Limp, der als Autodidakt und ohne bildnerischen Background, aber auch ohne die Ambition eines primären Kunstwillens mit der Kamera vorwiegend im mitteldeutschen Raum und natürlich in Erfurt – seiner Wahlheimat seit einigen Jahren – unterwegs ist, will über die unverstellte und unbearbeitete spontane Wiedergabe gewissermaßen unplugged so direkt wie nur möglich einen Kontakt zwischen der charaktervollen Architektur und ihrem sensibilisierten Betrachter vermitteln – und berührt gerade damit fern aller artifiziellen Interpretation allein durch die Kraft des Sachverhalts und der sich sofort einstellenden fiktiven Assoziationen einstigen Lebens, die in Betroffenen wie Unbeteiligten Erinnerungen wie Emotionen unterschiedlichster Art wecken: Stolz, Heiterkeit, Wehmut, Zorn – in jedem Fall aber Nachdenklichkeit, Empfindsamkeit für die Zeitlichkeit und Endlichkeit alles Gewachsenen und Geschaffenen – und ein Staunen über die Unermüdlichkeit der sukzessive und unbekümmert, aber auch unaufhaltsam alles einnehmenden und besiegenden Natur, und ebenso über die wider besseres Wissen als ästhetisch reizvoll betrachteten, obwohl eigentlich funktionell bestimmten tektonischen Gliederungen und materialgeprägten Texturen von zerbröckeltem Stein und Beton, geborstenem Holz, zersplittertem Glas, verrostetem Metall.

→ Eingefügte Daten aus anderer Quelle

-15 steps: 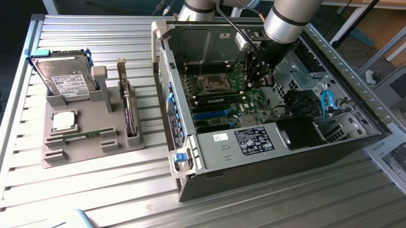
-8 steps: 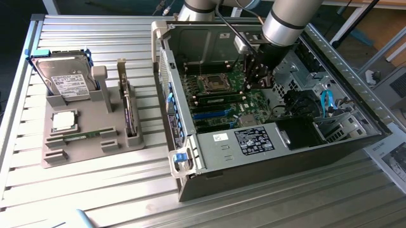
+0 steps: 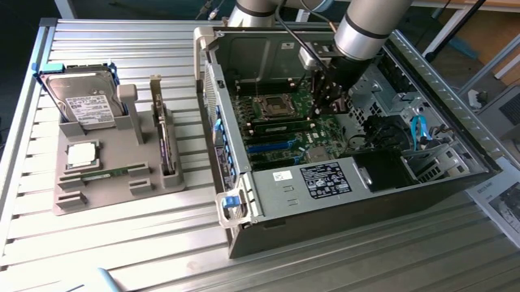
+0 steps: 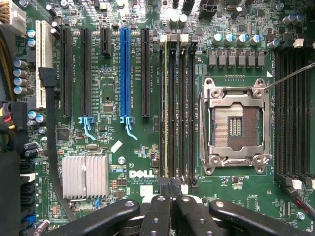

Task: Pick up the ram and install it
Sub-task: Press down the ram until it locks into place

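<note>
From the wrist camera I see the ram (image 4: pixel 167 113) edge-on, a thin green strip running the length of the memory slot that sits nearest the black expansion slots, in the bank of slots beside the open CPU socket (image 4: pixel 235 125). I can't make out whether it is fully seated in that slot or sits just above it. The gripper (image 4: pixel 172 206) lines up with the end of the stick nearest the camera, and I cannot tell whether the claw is clamped on it or apart. Past the stick, on the side away from the socket, are a blue expansion slot (image 4: pixel 125 69) and a finned silver heatsink (image 4: pixel 84 176). In the exterior view the gripper (image 3: pixel 329 109) hangs inside the open computer case (image 3: pixel 243 201) in the upper middle of the frame, over the motherboard and just right of the CPU socket (image 3: pixel 272 104). At the left of the frame a grey fixture (image 3: pixel 106 201) lies on the slatted metal table (image 3: pixel 122 255). It carries another green memory stick (image 3: pixel 106 175) lying flat, a square processor chip (image 3: pixel 81 155), a hard drive (image 3: pixel 81 103) standing at its upper end and an expansion card (image 3: pixel 165 143) upright on its right edge.
</note>
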Controlling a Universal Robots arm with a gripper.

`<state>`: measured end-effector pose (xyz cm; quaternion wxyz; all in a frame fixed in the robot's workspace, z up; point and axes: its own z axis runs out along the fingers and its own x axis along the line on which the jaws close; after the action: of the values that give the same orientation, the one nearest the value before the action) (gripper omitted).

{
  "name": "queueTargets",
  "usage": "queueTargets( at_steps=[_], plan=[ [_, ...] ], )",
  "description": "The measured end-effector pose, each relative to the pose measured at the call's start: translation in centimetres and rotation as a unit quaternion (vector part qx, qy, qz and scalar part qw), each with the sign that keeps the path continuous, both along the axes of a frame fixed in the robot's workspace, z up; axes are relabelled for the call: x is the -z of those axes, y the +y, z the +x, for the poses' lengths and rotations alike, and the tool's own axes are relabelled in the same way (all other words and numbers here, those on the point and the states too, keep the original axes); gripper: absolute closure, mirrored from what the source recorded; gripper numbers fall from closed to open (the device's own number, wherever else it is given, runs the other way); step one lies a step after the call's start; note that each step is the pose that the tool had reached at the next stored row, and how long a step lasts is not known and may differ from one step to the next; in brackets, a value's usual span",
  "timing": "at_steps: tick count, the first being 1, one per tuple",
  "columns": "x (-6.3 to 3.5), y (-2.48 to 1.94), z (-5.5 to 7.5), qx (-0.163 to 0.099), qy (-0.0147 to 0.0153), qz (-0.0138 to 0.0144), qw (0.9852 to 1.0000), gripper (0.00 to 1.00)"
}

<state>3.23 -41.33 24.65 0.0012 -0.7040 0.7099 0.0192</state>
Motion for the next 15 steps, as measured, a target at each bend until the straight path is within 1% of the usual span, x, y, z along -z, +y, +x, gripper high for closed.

„Sic transit gloria mundi!“ wäre ein nur auf den ersten Blick zutreffender Kommentar – auf den zweiten Blick, eingedenk der aktuellen Situation auf dem Arbeitsmarkt, erscheint er jedoch fast zynisch.

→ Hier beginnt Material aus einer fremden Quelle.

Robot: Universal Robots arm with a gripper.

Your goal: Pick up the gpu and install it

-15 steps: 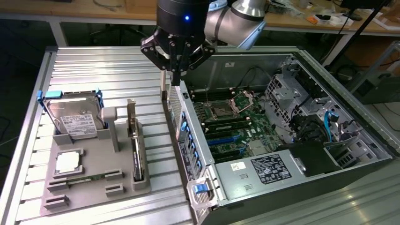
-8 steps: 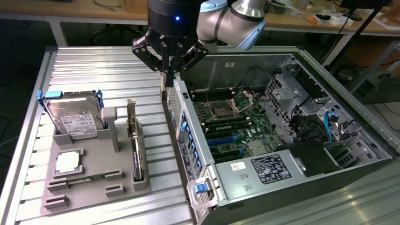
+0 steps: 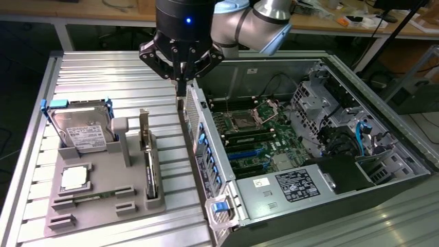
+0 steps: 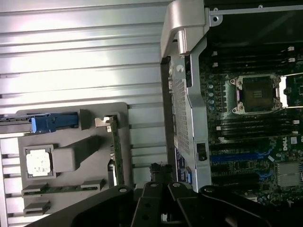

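Observation:
The gpu (image 3: 149,164) stands on its edge in a slot of the grey holder (image 3: 103,208), its silver bracket at the far end. In the wrist view the gpu (image 4: 115,151) is a thin green strip with the bracket tab at one end. My gripper (image 3: 182,82) hangs above the table beside the computer case's rear wall, beyond the far end of the gpu and well above it. Its fingers are drawn together, shut on nothing. The gripper (image 4: 160,172) and its black linkages show in the wrist view, between the holder and the case.
The open computer case (image 3: 384,170) lies at the exterior view's right, with the motherboard (image 3: 257,136) and its blue slots (image 3: 243,154) exposed. The holder also carries a hard drive (image 3: 82,128), a processor (image 3: 74,177) and a memory stick (image 3: 89,195). A ribbed metal tabletop (image 3: 110,77) lies beneath.

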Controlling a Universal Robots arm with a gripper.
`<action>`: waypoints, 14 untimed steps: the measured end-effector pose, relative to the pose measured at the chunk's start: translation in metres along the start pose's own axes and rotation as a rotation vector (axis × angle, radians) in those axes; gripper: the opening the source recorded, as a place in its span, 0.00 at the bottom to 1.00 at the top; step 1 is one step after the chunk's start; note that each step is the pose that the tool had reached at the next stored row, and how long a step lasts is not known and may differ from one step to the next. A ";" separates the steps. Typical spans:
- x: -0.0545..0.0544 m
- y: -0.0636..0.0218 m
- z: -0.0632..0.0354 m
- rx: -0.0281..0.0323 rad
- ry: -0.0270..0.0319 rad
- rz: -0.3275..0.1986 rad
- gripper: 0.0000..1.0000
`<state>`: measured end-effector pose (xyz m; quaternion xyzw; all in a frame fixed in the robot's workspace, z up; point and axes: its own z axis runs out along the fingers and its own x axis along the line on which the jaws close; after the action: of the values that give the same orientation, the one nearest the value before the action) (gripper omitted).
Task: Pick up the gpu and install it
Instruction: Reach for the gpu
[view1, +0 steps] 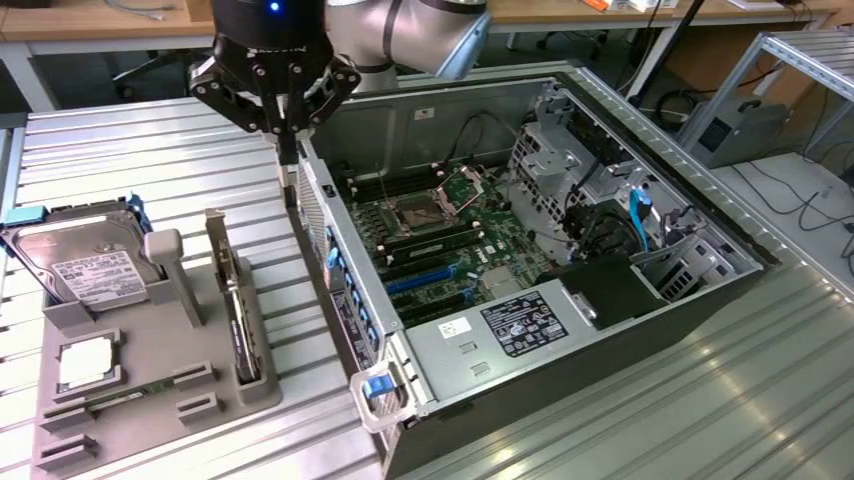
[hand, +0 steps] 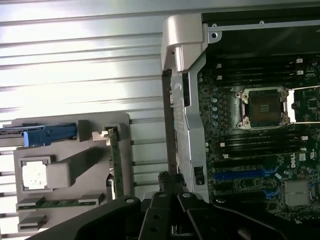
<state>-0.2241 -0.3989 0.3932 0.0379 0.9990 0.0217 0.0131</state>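
The black robot gripper (view1: 284, 148) is held above the corner of the open computer case made of black and silver metal (view1: 461, 350), at its wall on the exterior view's left. Its fingers are shut tight together. The gpu, a thin flat dark card with a silver metal end (view1: 238, 300), is stood on its edge in the grey plastic holder (view1: 147, 345), just beside the case. The gripper and the card are kept apart.
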 end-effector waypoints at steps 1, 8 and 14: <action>0.003 -0.0002 -0.0001 0.0000 0.0000 0.000 0.11; 0.026 -0.0020 -0.0007 0.0000 0.0000 0.000 0.11; 0.039 -0.0030 -0.0010 0.0000 0.0000 0.000 0.11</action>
<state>-0.2635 -0.3989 0.3932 0.0379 0.9990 0.0217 0.0131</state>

Und auf den dritten Blick kommt in diesem Kontext sogar ein wenig verklärte und verklärende Nostalgie auf – wohl vor allem dem sanften, leicht trüben Licht geschuldet, das alles wie in einen Traumschleier hüllt, mildert und besänftigt – auch wenn es in Wahrheit doch eher ein Alptraum ist, aus dem man irgendwann endlich erwachen möchte.
So gesellt sich Thomas Limp der großen Schar derer zu, die im Wort „gewissenhaft“ vor allem dessen Kern – das Gewissen – sehen und mit den ihnen jeweils zu Gebote stehenden Mitteln genau das in den Betrachtern ihrer Arbeit wach rufen wollen – wenn schon mit lateinischer Headline, dann vielleicht eher mit einem „Memento mori“.

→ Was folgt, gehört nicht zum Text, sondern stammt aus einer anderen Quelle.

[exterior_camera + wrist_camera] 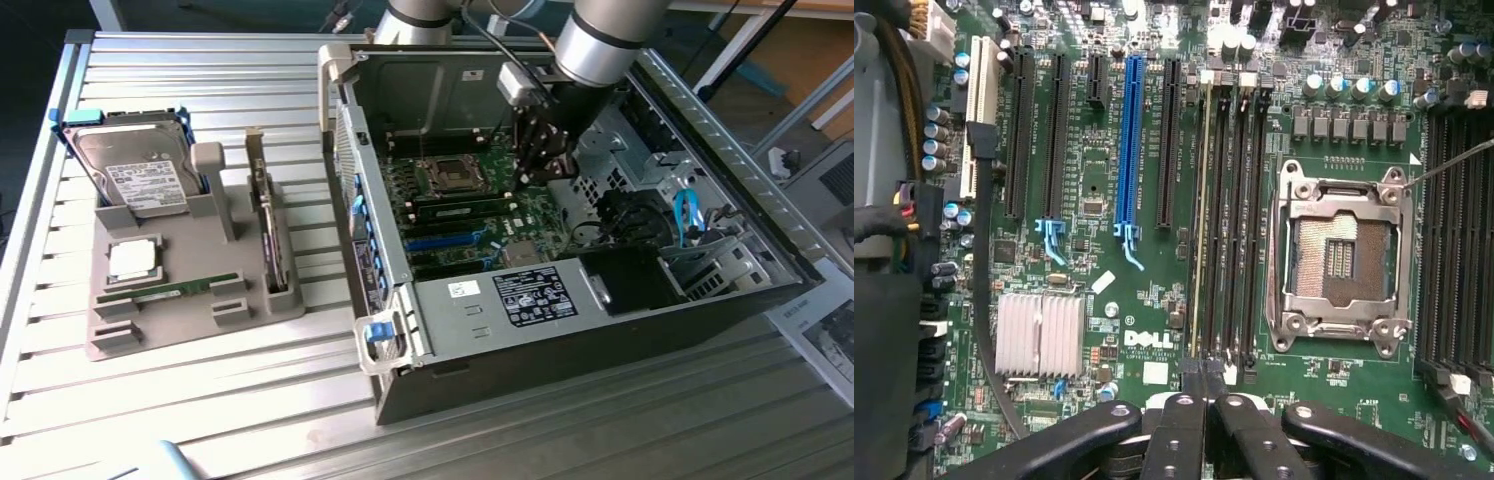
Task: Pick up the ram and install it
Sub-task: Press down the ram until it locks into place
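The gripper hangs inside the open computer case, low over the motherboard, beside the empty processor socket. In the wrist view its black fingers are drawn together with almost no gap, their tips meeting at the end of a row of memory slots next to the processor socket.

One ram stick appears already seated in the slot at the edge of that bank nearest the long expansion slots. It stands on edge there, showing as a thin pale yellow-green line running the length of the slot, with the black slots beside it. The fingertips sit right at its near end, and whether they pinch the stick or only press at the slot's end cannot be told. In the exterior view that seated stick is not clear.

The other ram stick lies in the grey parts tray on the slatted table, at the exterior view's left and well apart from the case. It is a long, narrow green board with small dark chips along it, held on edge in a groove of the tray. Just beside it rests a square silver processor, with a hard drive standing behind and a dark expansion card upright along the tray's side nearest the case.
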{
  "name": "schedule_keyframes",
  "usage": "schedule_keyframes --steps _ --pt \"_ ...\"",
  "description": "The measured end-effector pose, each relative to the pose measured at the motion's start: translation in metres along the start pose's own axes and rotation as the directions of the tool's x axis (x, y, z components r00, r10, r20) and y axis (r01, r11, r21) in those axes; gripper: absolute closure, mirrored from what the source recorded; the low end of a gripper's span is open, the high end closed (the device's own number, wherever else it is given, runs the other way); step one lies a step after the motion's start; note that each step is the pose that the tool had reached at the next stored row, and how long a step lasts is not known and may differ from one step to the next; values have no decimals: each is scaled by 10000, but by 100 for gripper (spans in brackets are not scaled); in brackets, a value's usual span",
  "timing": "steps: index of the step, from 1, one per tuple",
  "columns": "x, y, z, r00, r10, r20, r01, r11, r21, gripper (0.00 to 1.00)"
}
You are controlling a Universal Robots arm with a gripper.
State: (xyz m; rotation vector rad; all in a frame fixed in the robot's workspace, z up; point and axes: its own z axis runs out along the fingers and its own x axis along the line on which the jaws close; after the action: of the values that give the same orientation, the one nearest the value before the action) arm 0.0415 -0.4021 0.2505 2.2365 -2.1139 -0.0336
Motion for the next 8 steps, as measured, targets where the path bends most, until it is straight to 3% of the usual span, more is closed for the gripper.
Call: schedule_keyframes --steps 8 --pt "-7 30 164 10000 -1 2 1 10000 0 89"
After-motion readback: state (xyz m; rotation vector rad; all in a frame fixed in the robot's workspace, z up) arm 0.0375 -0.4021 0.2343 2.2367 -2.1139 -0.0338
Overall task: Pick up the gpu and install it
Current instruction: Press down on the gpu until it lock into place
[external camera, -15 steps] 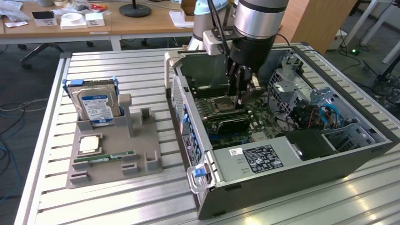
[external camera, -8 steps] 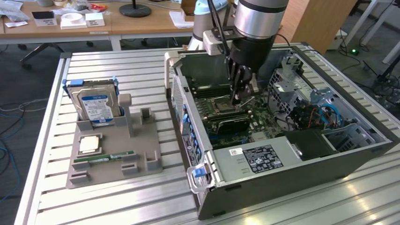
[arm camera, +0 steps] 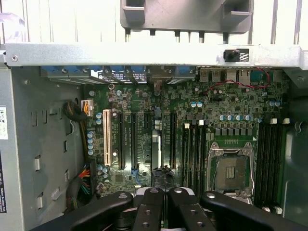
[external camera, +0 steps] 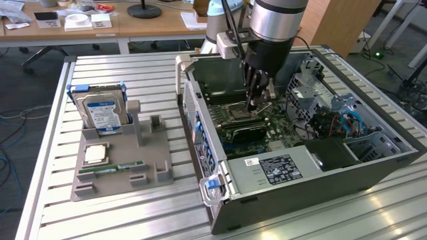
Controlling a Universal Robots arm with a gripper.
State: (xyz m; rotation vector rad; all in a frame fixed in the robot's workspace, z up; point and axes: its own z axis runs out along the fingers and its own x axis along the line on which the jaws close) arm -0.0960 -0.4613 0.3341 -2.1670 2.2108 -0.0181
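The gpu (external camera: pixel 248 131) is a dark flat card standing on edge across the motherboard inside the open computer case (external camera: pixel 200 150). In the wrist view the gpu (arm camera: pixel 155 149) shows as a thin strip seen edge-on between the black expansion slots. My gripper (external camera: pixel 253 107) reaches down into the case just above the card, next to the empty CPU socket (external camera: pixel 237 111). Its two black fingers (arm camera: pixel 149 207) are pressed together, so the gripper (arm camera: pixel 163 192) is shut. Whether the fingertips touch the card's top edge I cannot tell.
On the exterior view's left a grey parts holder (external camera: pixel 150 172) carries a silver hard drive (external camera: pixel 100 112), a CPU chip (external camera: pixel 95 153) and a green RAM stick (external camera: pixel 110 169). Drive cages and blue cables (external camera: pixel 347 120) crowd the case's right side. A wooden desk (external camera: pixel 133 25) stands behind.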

Oder mit den klugen Gedanken eines vor Jahrhunderten Vergangenen, dessen Zeugnis bis heute fortlebt durch seinen lebendigen Geist – Meister Eckhart – und dessen Wort wieder einmal passt , als sei es von ihm gerade eben für diese Ausstellung gefunden: „Denn alles Geschaffene geht auf in Wandlung.“
Den Blick in die Zukunft jedoch, der durch den Blick in die Vergangenheit provoziert werden könnte, den möchte ich uns zumindest für heute ersparen.